Teach a single language

A class needs to be taught as simply as possible, in a single language. I consistently find that concepts which seem self-evident to me confuse my students. This is not to insult my students - I’m actually amazed at how quickly many of them learn - but to say that it is easy forget what I found confusing when I first started to learn to code. Lectures need a great many specific examples, in a single language. Thus, the goal of a class should be some level of proficiency in a specified language - even when you know that langauge will not be used by some, or even most, of your students.

Teach a good teaching language

The great value of interpreted languages such as R and Python is that they allow students to get immediate results by working interactively. Students will be motivated to push through the early, steep part of the learning curve when they can immediately do something practical (even if it is trivial, like taking an average of numbers). Later, students will seamlessly build out from simple concepts such as objects, operators, and functions to write their own funcitons, packages, etc.

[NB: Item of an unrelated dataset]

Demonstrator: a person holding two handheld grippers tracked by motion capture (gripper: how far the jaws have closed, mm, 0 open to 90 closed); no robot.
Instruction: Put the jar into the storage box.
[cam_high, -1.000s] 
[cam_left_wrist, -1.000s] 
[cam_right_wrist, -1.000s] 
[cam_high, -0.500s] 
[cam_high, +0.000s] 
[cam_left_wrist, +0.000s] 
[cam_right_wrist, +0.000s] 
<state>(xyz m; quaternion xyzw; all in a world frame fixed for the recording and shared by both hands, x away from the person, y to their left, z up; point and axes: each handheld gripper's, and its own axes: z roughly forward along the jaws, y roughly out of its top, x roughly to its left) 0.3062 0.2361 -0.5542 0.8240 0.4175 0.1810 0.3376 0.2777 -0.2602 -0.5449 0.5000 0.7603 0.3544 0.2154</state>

Teach students to be good at any language

Many students inevitably will need to use a different langauge in their research than what is taught in class. Thus, it is essential to teach students coding meta-skills, or skills to gain skills. These include skills like learning how to read documentation, where to look for help on the internet, effective commenting and documentation, code profiling, and defensive programming. Auxiliary skills are important, too: for instance some basic bash commands, text editors, version control (I think git and github are particularly relevant) and database basics.

Use student resources effectively

A class of any significant size is likely to contain some students who know almost nothing about how computers work, and others who are already operating at an advanced level. This variety can be an asset, if the advanced students are used as resources. I have done this by grouping students into small groups (4 seems to be the ideal number) making sure that each group contains some more advanced students and some less advanced ones. Each student turns in their own homework, but they’re not allowed to turn it in until every group member certifies that every other group member has finished their task. This incentivizes students to help each other, and to keep anyone from falling behind.

Remember that your students need to know Excel

Finally, an important point: the vast majority of business environments (and probably academic labs) rely on Microsoft Excel for most data analysis. To the extent that geoscience education is preparation for the working world, a student who codes beautifully and can’t use Excel is badly prepared. Excel skills inlcude an introduction to Excel’s advanced functions (e.g. pivot tables and conditional formatting) as well as the design skills necessary to create an easily-interpretable spreadsheet. For all of Excel’s well-documented failings, good Excel hygiene may be many geoscientist’s most frequently-used job skill.

Conclusions

Coding skills are now useful in virtually every technical profession, and teaching them is an important component of undergraduate and graduate geoscience education. However, geoscience students have a distinct set of motivations and needs for learning to code. Coding classes for geoscientists should therefore be designed to yield practical results as soon as possible, should focus on geoscience domain-related skills, and should provide students with the skills required to learn on their own the skills they need to do their own work.